Un moment après, Rousseau changeait de pensée.

– Eh bien, se disait-il, où est le courage, où est l’honneur? J’aurai peur vis-à-vis de moi-même? Je ne regarderai dans mon miroir que la face d’un poltron et d’un coquin? Non, il n’en sera pas ainsi… Dût l’univers se coaliser pour mon malheur, dût la cave de cette rue s’écrouler sur moi, j’irai… Beaux raisonnements, d’ailleurs, qu’enfante la peur. Depuis mon retour, à cause de la rencontre de cet homme, je me surprends à toujours tourner dans un cercle d’inepties. Voilà que je doute de tous, et de moi-même! cela n’est pas logique… Je me connais, je ne suis pas un enthousiaste: si j’ai cru voir des merveilles dans l’association projetée, c’est qu’il y a des merveilles. Qui me dit que je ne serai pas, moi, le régénérateur du genre humain, moi qu’on a recherché, moi que les agents mystérieux d’un pouvoir sans limites sont venus consulter sur la foi de mes écrits: je reculerais lorsqu’il s’agit de suivre mon œuvre, de substituer l’application à la théorie!

Rousseau s’animait.

– Quoi de plus beau! Les âges marchent… les peuples sortent de l’abrutissement, le pas suit le pas dans l’obscurité, la main dans l’ombre; l’immense pyramide s’élève au-dessus de laquelle, pour couronnement, les siècles futurs placeront le buste de Rousseau, citoyen de Genève, qui, pour faire comme il a dit, a risqué sa liberté, sa vie, c’est-à-dire a été fidèle à sa devise: Vitam impendere vero.

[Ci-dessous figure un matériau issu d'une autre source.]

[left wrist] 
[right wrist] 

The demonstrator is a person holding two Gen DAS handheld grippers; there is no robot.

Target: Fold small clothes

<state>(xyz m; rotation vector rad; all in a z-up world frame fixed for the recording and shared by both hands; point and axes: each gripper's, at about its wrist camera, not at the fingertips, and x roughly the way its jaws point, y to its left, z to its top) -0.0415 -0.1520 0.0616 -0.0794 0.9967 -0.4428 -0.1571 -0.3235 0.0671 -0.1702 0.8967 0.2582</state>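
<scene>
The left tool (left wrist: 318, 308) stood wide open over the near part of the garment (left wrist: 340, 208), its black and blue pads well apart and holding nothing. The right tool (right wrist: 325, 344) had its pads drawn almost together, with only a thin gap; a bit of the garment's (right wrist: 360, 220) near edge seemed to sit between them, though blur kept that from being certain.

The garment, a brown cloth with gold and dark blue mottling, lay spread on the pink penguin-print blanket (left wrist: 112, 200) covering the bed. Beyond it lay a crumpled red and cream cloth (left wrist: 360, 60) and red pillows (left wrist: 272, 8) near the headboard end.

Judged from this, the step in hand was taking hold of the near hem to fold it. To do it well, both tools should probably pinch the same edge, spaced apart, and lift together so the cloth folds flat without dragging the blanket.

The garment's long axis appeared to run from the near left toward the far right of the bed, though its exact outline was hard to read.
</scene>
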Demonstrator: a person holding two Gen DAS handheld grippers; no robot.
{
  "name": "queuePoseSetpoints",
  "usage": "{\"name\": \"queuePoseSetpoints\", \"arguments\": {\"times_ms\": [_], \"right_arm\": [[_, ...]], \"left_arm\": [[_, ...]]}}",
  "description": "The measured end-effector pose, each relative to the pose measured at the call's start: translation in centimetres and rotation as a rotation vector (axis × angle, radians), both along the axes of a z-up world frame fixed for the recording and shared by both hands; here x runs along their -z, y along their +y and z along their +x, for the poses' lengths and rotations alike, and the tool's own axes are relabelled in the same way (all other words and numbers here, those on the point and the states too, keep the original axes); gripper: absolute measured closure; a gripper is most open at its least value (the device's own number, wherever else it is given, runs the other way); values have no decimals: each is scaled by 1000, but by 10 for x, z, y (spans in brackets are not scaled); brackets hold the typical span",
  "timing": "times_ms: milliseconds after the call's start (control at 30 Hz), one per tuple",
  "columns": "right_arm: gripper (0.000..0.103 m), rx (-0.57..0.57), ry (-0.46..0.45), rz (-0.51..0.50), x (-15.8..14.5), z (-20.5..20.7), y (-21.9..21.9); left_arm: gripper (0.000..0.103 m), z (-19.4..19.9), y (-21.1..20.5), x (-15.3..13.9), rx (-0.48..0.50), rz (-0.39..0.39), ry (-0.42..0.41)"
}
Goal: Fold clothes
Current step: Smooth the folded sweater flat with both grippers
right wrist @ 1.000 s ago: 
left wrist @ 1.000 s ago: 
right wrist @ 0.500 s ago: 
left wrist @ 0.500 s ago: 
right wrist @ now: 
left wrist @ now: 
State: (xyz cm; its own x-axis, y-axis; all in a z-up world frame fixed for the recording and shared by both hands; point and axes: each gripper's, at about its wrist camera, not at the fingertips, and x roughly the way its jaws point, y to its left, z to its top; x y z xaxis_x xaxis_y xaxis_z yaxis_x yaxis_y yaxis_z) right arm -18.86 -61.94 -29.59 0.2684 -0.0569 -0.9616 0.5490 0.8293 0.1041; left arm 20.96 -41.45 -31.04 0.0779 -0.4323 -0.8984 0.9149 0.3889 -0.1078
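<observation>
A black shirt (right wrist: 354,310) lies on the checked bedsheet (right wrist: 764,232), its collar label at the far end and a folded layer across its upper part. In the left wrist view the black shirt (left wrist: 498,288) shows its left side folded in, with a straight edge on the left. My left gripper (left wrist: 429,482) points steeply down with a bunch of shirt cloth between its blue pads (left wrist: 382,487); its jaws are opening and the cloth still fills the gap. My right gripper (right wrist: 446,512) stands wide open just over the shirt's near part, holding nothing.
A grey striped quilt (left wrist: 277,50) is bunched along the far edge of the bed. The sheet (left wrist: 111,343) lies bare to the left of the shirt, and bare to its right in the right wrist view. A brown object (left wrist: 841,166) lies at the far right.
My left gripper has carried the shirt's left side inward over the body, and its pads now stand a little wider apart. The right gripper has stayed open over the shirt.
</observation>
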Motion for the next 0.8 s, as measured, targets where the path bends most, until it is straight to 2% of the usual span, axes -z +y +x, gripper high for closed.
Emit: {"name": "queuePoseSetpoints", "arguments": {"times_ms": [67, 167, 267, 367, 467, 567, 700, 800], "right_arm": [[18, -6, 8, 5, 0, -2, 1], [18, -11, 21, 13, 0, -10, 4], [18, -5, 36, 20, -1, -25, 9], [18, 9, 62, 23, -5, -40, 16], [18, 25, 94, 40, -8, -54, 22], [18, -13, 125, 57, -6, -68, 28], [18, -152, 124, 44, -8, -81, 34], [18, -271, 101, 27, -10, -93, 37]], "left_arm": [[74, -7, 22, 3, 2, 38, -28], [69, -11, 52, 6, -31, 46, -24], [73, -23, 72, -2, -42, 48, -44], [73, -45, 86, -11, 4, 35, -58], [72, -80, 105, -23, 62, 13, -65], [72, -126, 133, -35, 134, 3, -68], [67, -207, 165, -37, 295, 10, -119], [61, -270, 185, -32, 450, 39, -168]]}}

Là-dessus, Rousseau, transporté, se mit à son clavecin et acheva de se monter l’imagination avec les mélopées les plus ronflantes, les plus larges et les plus guerrières qu’il put arracher aux flancs de l’instrument sonore.

La nuit vint. Thérèse, fatiguée d’avoir tourmenté vainement son captif, dormait sur sa chaise; Rousseau, dont le cœur battait fort, prit son habit neuf comme pour aller en bonne fortune; il étudia un moment dans la glace le jeu de ses yeux noirs, qu’il trouva vifs et parlants; ce qui le charma.